Est-ce le processus d'acculturation de migrants - biskris, Jijelis, mais surtout kabyles - en direction d'Alger, ses expressions concrètes dans la Casbah qui appellent encore l'analyse et cela d'autant plus que le registre de l'urbanisation, c'est-à-dire d'intégration à une société sous domination coloniale européenne, se double d'une confrontation-négociation avec les normes, les valeurs spécifiquement algériennes de la citadinité algéroise. De ce point de vue, il est important d'identifier le chaâbi comme «une musique urbaine» par la dynamique migratoire qui la porte et par la complexité des mécanismes qui allaient en faire une «musique de la ville» adossée en somme aux institutions et signes d'une modernité coloniale.

Une musique urbaine
Il appartient aux ethnomusicologues de questionner les fondements de l'invention du chaâbi et, hors de la prise en compte des cadres sociaux urbains, il ne fait pas de doute que leurs clés décisives se trouvent dans les musiques citadines dans leurs diverses déclinaisons, qu'il est justifié d'identifier le chaâbi comme «une musique néo-citadine» qui emprunte et subvertit en même temps les corpus de la citadinité. Contrairement à ce qu'écrit Bachir Hadj Ali, le chaâbi devrait donc s'entendre d'abord par son répertoire qui seul autoriserait de penser les tensions entre les legs citadins et l'innovation dont l'organologie, en particulier, porte clairement trace. Ce qu'il convient de relever, sur ce registre, c'est l'appartenance des textes du chaâbi au champ du «melhoun», où la licence poétique croise la transgression grammaticale, qui fédère et module les expressions et les formes musicales des terroirs aux médinas. Corpus poétique transversal, le «melhoun» dans ses déclinaisons constitue, bien plus que le mouwashah ou le «zadjel», l'un des marqueurs majeurs de la créativité des sociétés maghrébines et algérienne singulièrement.
Dans le creux des mobilités vécues et subies par la société algérienne sous le choc colonial, le «melhoun» aura sans doute été l'un des passeurs identitaires les plus féconds qui a subverti les contraintes de l'urbanisation coloniale et autorisé l'émergence de nouvelles formes d'expression comme le chaâbi ou, sur un autre registre, ce qui est connu comme la «chanson oranaise». Au plan de la mélodie, la première notation est que le chaâbi s'inscrit bien dans les normes de la musique monodique, caractéristiques des musiques citadines algériennes, et dans la tradition du «ghina» puisqu'il appelle systématiquement le support poétique. Il reste qu'il se distingue des musiques citadines par la place décisive du «med'h», chant sacré. Toutes déclinaisons, égales par ailleurs, le «med'h», plus particulièrement le «med'h ennabaoui» consacré à la figure du prophète de l'islam (Qssl), renvoie aux interjections d'acteurs sociaux dans le mal-être existentiel, qui en appellent à la clémence et à la miséricorde divine; il est en résonance avec la fonction de «valeur refuge de l'islam» relevée par les historiens et les anthropologues du Mouvement national en Algérie.
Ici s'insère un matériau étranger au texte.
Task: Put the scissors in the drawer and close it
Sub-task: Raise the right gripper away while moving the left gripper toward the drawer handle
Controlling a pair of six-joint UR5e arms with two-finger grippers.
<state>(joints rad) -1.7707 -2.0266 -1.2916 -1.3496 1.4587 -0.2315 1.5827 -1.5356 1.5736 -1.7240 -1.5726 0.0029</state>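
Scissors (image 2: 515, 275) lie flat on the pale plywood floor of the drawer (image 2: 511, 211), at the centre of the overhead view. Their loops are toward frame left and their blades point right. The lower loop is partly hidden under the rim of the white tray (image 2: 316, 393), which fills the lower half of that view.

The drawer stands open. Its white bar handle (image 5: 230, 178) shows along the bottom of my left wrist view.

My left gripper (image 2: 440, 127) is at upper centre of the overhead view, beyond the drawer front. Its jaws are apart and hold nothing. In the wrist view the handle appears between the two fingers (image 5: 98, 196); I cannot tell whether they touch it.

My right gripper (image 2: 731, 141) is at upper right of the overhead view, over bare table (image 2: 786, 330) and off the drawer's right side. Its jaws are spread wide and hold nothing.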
L'aggiornamento «Mahboub Bati»
Il est difficilement contestable que le chaâbi fondateur «casbaoui», celui de Nador, El Anka, Mrizek, Menouar, Hadj Bouchiba et des continuateurs H'ssissen, Khelifa Belkacem, Bourahla, Mekraza, constitue la référence et le modèle incontournable du chaâbi en Algérie, comme il convient de prendre en compte, sans tomber dans une forme de lyrisme populiste, les caractéristiques sociologiques de ses premiers publics qui rassemblaient effectivement des acteurs du déclassement, de la précarité, voire de la marge. L'histoire du chaâbi et de son émergence casbaouie est aussi, même si elle ne s'y confond pas de manière mécanique, celle d'une première moitié du XXe siècle marquée par la maturation de la question nationale et de la montée en puissance des thèses indépendantistes portées par le PPA-MTLD. Sans doute, faudra-t-il revenir de manière plus documentée sur la séquence de quasi-révolution copernicienne conduite, essentiellement sous les contraintes de la guerre d'indépendance, par l'auteur-compositeur Mahboub Bati et reposer les questions décisives des filiations et des bifurcations par rapport au chaâbi.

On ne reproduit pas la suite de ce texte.